SHANGHAI, OCCUPIED CHINA
An explosion shook the cavernous warehouse, sending dust and dirt cascading from the perforated sheet metal ceiling.
“Where is Fan Jin?” Hercules Chen shouted in the foreman's face. He’d beaten the man until he’d gotten his full attention, and it had worked. A full-auto salvo pocked the wall above their heads and the foreman did not so much as flinch. The Eleven Bullets rebels was engaged in a furious firefight right outside and all he could see was the man right in front of him. Hercules tried Mandarin: “Where is Messner?”
“He... took... everything...” the foreman groaned. Blood trickled out of his nose.
“I can see that,” Hercules snapped. The yawning warehouse was empty. According to the Eleven Bullets, it had been filled to rafters with weapons and ammunition just weeks before, so much so that they’d stolen enough I-A bombs to kill Toroka without the Nazis noticing they were gone. All that remained to Hercules was dust, rats, and scrapes in the concrete floor. Hercules' voice echoed through the expanse when he shouted: “Where did he take him?”
“He left with the fleet... a week ago.”
The effort of speaking was too much, and the foreman closed his eyes and groaned again. His head lolled and he fell unconscious.
“Bloody hell,” Hercules cursed, imitating his father without realizing it. He laid the limp man down on the filthy floor and stood up. A dozen other thugs were strewn about around him, all in similar conditions. Hercules had threshed through them all. They were street toughs, smugglers, and muscle men, hardened and encouraged by their Nazi employer. They'd been eager to attack an intruder, but they had not been prepared for what a trained official could do.

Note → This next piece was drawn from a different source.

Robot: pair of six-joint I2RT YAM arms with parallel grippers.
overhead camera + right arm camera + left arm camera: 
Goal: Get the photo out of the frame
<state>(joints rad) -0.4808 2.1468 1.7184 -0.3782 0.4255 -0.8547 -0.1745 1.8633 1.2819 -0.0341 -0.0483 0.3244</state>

Hercules left the battered thugs where they lay and exited the warehouse. An army of Eleven Bullets men had formed a perimeter around the facility. Salvos of rifle fire erupted from the other side of the building and pistols barked back.
Wen Chao, son of the infamous Dockmaster Wen, shouted orders. At his word a half-dozen men took off around the building to support their comrades.
“Did you find him?” Wen asked. Hercules shook his head. Wen grimaced, an expression warped by the waxy scars on his cheek and the dark patch strapped over his eye, then spat: “Damn the German!”
Wen Chao was a year younger than Hercules. They had grown up in the Five Knives Gang at the same time, but their lives had been very different. Whereas Hercules had been born the scion of the gang, Wen had been forced into it. He and his father had fought their way into the family. They had no connections outside of Shanghai, and when the Japanese had fallen upon the city the second time, they had stayed and Wen had burned.
“We will find him,” Hercules assured him.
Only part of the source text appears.